Nick rested his forehead on his palm, unsuccessfully trying to squeeze the tension from his growing headache. If the police thought Steve was guilty, there had to be some evidence to back it up.

Dammit, Steve, what have you gotten yourself into?

“Where are you now?”

“My apartment.”

“Get an attorney.”

“If I get an attorney, they’ll think I’m guilty.”

Nick said slowly, “They think you’re guilty now.”

Silence. Then, “Nicky, I really need your help.”

“What aren’t you telling me?”

Steve didn’t say anything for a long minute, then: “Angie had a restraining order against me. It didn’t mean anything,” Steve continued quickly. “Really, she was just mad at me because I told her to be careful because she was hanging out with the wrong people, putting too much personal information online.”

“I don’t understand. People don’t get restraining orders for no reason.”

“Look, I just need you, okay? If you can’t help me, I don’t know who to go to. Please come. I don’t have anyone else.”

Nick found himself listening to a dial tone.

Slowly, he replaced the receiver. Steve suspected of murder. It didn’t make sense. Nick couldn’t see Steve killing a woman because she jilted him.

Nothing that Steve had said made much sense to Nick. His ex-girlfriend got a restraining order against him, then ends up dead. Yeah, if he were investigating the case, Steve would be at the top of the list of suspects. Maybe that’s all this was, the detectives looking at the most likely suspect-ex-boyfriend. As soon as they cleared him, they could track down other ex-boyfriends, friends, colleagues.

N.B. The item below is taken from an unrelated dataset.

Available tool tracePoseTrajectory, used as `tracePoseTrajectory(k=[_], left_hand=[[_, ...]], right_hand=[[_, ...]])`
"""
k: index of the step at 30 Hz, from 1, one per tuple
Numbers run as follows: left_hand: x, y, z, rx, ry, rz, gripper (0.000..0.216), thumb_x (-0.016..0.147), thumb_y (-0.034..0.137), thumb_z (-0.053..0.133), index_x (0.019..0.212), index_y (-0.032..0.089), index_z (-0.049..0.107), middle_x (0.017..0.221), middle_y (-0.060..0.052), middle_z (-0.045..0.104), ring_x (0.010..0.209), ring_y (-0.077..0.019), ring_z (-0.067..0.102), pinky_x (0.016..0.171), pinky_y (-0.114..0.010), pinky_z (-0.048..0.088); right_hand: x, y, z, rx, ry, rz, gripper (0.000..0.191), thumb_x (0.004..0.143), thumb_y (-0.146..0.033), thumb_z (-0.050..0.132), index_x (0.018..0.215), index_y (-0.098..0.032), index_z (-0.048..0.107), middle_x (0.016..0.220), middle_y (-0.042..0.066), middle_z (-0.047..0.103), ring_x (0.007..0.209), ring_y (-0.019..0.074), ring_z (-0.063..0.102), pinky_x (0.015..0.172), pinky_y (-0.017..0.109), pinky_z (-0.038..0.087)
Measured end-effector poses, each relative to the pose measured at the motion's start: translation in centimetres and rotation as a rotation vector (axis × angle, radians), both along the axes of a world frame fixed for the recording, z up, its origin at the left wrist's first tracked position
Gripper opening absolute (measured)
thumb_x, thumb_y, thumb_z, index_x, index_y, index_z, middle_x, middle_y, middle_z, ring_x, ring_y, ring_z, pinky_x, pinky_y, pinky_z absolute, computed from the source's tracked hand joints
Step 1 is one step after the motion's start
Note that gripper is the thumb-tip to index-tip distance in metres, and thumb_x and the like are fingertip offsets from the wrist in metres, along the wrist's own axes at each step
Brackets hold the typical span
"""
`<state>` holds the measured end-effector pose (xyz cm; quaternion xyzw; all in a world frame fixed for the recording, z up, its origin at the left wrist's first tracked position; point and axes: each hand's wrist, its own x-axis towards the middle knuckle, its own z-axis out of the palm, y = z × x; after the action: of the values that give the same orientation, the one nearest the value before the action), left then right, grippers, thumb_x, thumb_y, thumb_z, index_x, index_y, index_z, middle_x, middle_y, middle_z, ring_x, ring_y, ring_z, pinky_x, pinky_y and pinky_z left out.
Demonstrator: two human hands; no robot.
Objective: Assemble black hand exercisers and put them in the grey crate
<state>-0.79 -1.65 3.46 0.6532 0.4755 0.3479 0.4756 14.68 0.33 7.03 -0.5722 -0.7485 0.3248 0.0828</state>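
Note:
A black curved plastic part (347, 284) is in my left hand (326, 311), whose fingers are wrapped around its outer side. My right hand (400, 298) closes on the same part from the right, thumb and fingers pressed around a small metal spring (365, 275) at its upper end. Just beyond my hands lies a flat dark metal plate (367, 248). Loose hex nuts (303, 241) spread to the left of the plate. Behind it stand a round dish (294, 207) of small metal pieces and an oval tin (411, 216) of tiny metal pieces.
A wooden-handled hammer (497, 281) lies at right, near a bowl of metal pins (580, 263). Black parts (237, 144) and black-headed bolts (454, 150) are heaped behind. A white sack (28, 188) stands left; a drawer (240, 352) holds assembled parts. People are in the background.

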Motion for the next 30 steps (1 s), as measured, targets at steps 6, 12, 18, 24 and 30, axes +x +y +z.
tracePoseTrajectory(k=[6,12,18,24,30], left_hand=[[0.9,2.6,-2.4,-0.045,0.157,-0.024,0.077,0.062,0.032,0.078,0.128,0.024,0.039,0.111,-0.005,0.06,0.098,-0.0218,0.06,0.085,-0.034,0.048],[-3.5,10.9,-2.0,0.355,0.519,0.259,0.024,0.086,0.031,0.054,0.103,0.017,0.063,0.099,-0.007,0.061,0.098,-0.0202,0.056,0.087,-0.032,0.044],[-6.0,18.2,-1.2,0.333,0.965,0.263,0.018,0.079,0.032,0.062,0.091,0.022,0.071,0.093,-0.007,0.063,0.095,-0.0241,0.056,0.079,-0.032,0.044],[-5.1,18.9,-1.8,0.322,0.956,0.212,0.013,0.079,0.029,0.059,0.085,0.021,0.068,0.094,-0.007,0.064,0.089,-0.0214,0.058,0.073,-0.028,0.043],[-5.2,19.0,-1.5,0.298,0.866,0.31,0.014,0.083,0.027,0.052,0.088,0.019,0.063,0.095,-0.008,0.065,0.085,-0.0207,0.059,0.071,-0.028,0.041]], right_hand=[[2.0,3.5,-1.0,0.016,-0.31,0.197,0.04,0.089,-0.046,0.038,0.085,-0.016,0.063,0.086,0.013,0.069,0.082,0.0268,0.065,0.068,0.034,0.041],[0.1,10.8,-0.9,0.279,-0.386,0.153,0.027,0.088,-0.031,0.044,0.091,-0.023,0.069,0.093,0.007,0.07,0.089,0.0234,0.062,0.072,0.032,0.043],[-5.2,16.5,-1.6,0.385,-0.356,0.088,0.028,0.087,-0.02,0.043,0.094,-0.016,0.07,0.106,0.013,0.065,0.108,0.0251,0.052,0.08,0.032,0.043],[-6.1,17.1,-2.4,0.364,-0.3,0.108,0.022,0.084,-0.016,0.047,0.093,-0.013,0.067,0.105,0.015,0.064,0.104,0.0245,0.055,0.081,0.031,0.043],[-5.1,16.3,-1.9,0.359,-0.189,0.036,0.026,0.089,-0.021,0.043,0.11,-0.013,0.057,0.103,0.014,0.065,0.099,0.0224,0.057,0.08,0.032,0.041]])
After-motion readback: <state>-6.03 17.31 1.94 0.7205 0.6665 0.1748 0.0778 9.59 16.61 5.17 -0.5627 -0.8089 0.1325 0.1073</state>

Still, Nick really had no choice but to go to San Diego and do everything he could to help Steve. Isn’t that what brothers do? Stand by each other?

These last few years they’d grown apart, living more than a thousand miles from each other, but now Steve had asked for help, and Nick would do anything he could.

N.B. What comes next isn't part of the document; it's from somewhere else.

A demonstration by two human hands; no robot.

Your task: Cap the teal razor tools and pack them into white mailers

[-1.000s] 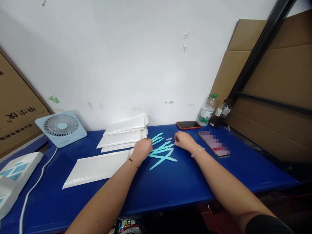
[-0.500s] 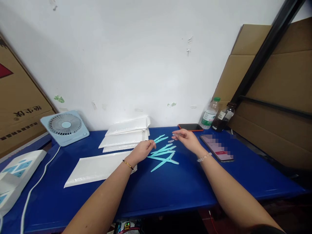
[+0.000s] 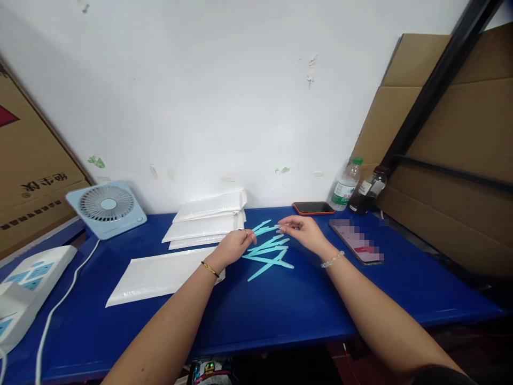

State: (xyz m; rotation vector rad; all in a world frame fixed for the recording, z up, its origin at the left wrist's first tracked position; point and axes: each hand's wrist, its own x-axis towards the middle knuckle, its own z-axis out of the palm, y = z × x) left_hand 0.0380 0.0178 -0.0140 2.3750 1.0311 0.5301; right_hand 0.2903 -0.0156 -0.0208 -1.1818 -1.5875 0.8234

He called in Deputy Lance Booker. Last year, during the Butcher investigation, Booker had been an overeager rookie. Today he was a solid cop. Violence and murder did that to you. Proved what you were made of. Or proved what you lacked.

“I have a family emergency,” he told Booker. “I’m authorizing you to take over as acting sheriff until I return.”

Booker looked surprised, but didn’t say anything. Nick was breaking protocol, though he hardly cared at this point.

“If Sam Harris gives you shit, don’t take it. I’m telling everyone you’re in charge. You have my cell phone and pager if you need me.”

“Yes, sir.”

Though as undersheriff, Sam Harris was second in command, the sheriff had the authority to appoint any deputy as acting sheriff in his absence. Harris had taken over when Nick disappeared last year and had played the press and the politicians into thinking that he’d single-handedly stopped the Butcher instead of jeopardizing the investigation.

Nick wasn’t about to give him that control again.

Nine months ago he’d faced a serial killer and lived, no thanks to Sam Harris.

For thirteen years, a killer had terrorized the college town of Bozeman, Montana. The Bozeman Butcher-as the press had dubbed him-kidnapped, raped, and tortured college women. But if that wasn’t enough, he released them naked in the woods to hunt them down like animals. Twenty-two women, dead.

Last year after the Butcher struck again, Nick called in the FBI and together they worked the case, getting closer to identifying the Butcher. But Nick couldn’t claim credit for ending the Butcher’s reign of terror. Instead, he’d made a huge error in judgment and ended up being held captive. He’d needed to be rescued instead of doing the rescuing.